Diabetes: Giving Insulin Injections to Pets

  • For the treatment of diabetes, your pet needs to receive insulin injections twice daily. Ideally, the injections should be given 12 hours apart and when your pet is fed.
  • Insulin should be kept refrigerated.
  • Never shake the insulin bottle as this can damage or destroy the insulin molecule. Instead, gently roll the bottle in your hands before drawing up insulin in the syringe.
  • The syringes you will receive are disposable and “single use” only. We recommend saving an empty milk jug or bleach bottle to put the syringes in after they have been used. When the container is full, the lid can be screwed on and the entire container thrown away in the garbage. This prevents anyone who handles your trash from being accidentally “poked” by one of the needles.
  • The needle attached to the syringe is very small and thus easy to bend. To prevent the needle from bending, insert the needle into the insulin bottle at a 90 degree angle (in other words, straight up and down).
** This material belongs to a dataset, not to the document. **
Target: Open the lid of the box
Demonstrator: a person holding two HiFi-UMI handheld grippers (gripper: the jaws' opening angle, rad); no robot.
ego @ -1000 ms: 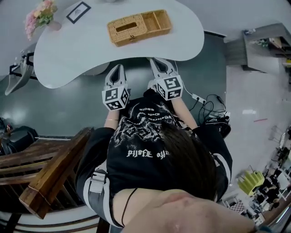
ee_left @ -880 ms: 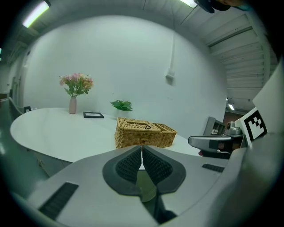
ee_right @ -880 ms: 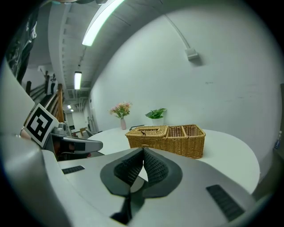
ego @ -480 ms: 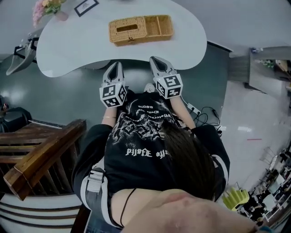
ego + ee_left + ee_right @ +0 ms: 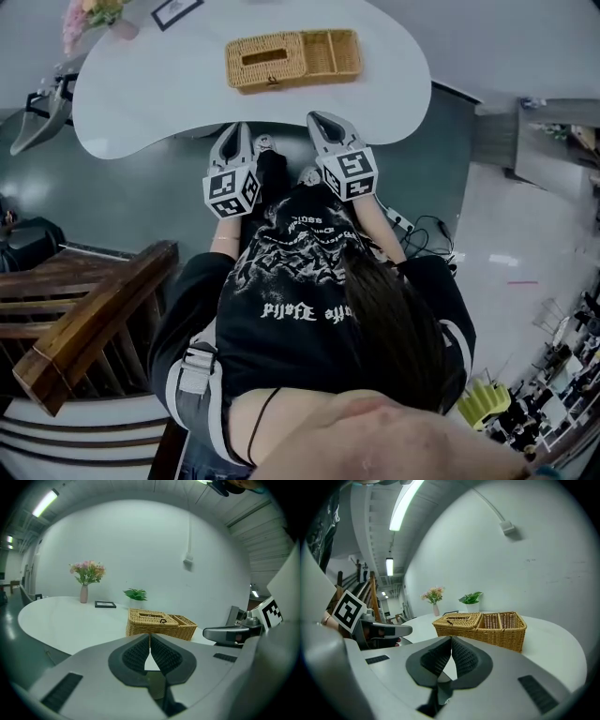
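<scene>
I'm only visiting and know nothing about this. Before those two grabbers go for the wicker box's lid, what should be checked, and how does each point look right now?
1. Lid closed on the wicker box: ok, it lies flat.
2. Left gripper empty: ok, jaws together with nothing between them.
3. Right gripper empty: ok, jaws together with nothing between them.
4. Grippers at the lid: not ok, both are at the table's near edge, apart from the box.
5. Way to the box free: ok, only bare tabletop lies between.
6. Which side the lid hinges on: cannot tell.
</scene>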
  • The correct volume is measured from the tip of the syringe (the end with the needle) to the tip of the black plunger. If you have any questions about how to measure the insulin, please call us; it is very important that your pet receive the right amount of insulin.
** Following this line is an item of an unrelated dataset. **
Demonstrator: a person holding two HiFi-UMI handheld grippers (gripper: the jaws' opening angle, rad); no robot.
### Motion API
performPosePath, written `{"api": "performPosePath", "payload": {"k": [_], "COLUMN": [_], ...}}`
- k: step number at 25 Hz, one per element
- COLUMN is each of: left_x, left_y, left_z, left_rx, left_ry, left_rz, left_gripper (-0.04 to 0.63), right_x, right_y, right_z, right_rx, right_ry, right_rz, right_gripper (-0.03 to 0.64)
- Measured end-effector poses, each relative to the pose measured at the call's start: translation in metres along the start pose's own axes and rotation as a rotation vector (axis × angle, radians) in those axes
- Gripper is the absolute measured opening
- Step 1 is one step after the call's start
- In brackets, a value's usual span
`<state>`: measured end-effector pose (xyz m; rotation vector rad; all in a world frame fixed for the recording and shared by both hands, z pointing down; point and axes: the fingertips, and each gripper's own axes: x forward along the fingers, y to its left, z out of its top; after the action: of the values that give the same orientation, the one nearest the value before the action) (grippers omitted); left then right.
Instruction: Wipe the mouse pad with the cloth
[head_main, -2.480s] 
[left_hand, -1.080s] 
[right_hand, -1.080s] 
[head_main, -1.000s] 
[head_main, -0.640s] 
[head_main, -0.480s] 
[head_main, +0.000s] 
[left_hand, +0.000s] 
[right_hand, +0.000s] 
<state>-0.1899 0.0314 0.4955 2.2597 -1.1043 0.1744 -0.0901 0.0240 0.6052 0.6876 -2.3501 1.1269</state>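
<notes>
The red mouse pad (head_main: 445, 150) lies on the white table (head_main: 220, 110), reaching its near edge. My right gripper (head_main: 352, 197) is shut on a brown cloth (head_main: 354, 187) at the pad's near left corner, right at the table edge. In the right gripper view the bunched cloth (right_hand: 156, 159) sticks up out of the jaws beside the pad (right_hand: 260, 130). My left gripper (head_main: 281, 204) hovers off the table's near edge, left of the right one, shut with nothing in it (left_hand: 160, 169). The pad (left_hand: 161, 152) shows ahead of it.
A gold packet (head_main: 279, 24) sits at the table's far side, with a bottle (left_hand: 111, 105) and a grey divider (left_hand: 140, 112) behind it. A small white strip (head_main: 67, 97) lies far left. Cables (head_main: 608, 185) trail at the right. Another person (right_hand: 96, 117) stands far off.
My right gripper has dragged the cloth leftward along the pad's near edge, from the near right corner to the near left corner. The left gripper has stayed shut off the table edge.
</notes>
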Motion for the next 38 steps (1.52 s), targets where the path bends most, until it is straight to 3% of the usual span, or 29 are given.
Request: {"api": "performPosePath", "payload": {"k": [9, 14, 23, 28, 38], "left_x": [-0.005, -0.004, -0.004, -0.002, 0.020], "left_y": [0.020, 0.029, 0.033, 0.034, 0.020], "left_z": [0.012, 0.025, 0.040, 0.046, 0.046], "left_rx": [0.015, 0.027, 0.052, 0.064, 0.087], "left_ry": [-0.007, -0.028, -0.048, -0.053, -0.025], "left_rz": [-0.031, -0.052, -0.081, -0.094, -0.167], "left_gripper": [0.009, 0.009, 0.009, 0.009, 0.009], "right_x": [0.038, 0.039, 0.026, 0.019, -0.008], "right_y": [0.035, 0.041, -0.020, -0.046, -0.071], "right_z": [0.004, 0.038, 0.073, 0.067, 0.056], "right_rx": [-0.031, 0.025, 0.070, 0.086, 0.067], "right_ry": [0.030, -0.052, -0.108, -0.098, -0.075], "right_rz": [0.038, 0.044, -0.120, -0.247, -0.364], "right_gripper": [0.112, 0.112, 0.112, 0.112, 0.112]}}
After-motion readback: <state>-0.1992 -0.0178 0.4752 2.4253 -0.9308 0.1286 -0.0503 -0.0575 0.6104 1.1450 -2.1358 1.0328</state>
  • When filling the syringe with the insulin dose, do the following:
    • Holding the syringe, pull the white cap off the end of the plunger, then pull the red cap off to reveal the needle.
    • Draw a small amount of air into the syringe.
    • Insert the needle through the center of the rubber stopper on the vial of insulin.
    • Turn the syringe and vial upside down and inject the air in the syringe into the vial. Then pull back on the plunger to draw insulin into the syringe. Draw in more insulin than you actually need.
    • Inspect the syringe for air bubbles. Tap the syringe with your finger to get the bubbles to float to the tip of the syringe.
    • Now push on the plunger to expel the air bubbles back into the vial and set the black plunger at the desired volume. NOTE: It will not harm your pet if you accidentally inject some air bubbles under the skin, but the bubbles in the syringe interfere with accurate measurement.
    • Pull the needle out of the vial.
  • When giving the insulin injection, do the following:
    • Most pets hardly notice their insulin shots. However, for the first few days it is often helpful to have someone hold your pet as you get accustomed to giving the injections.
    • Hold the syringe in your right hand (switch hands if you’re left-handed).
    • Pull the skin of the back of the neck up with your left had to create a “tent.”
    • Quickly put the needle through the animal’s skin as far as it will go. The needles are very sharp and thin, so this is easy and painless. However, take care to not push the needle through one layer of skin and not into your own finger, into the animals underlying muscle, or through the skin and out the other side!
    • Making sure the syringe and needle are pressed against the skin, pull back on the plunger to make sure there is no blood.
      • If no blood is seen, then push on the plunger to inject all of the insulin into your pet.
      • If blood is seen, simply remove the syringe and re-insert at another point.
    • Withdraw needle and dispose of syringe.
    • Reward your pet with a favorite treat during or immediately after the injection and praise him or her generously. By making the procedure a pleasant experience, most pets will actually learn to look forward to their injection—all they think about is the treat!

If your pet escapes in the middle of an injection, don’t attempt a second injection and thus risk an overdose of insulin. Simply try again in 12 hours with your pet’s regular dose.

When you notice that you are running low on insulin, please call our office at least 10 days before you think you will need more. Because of its relatively short shelf life, we do not keep insulin in our pharmacy at all times, but instead only order it when we know a pet needs it.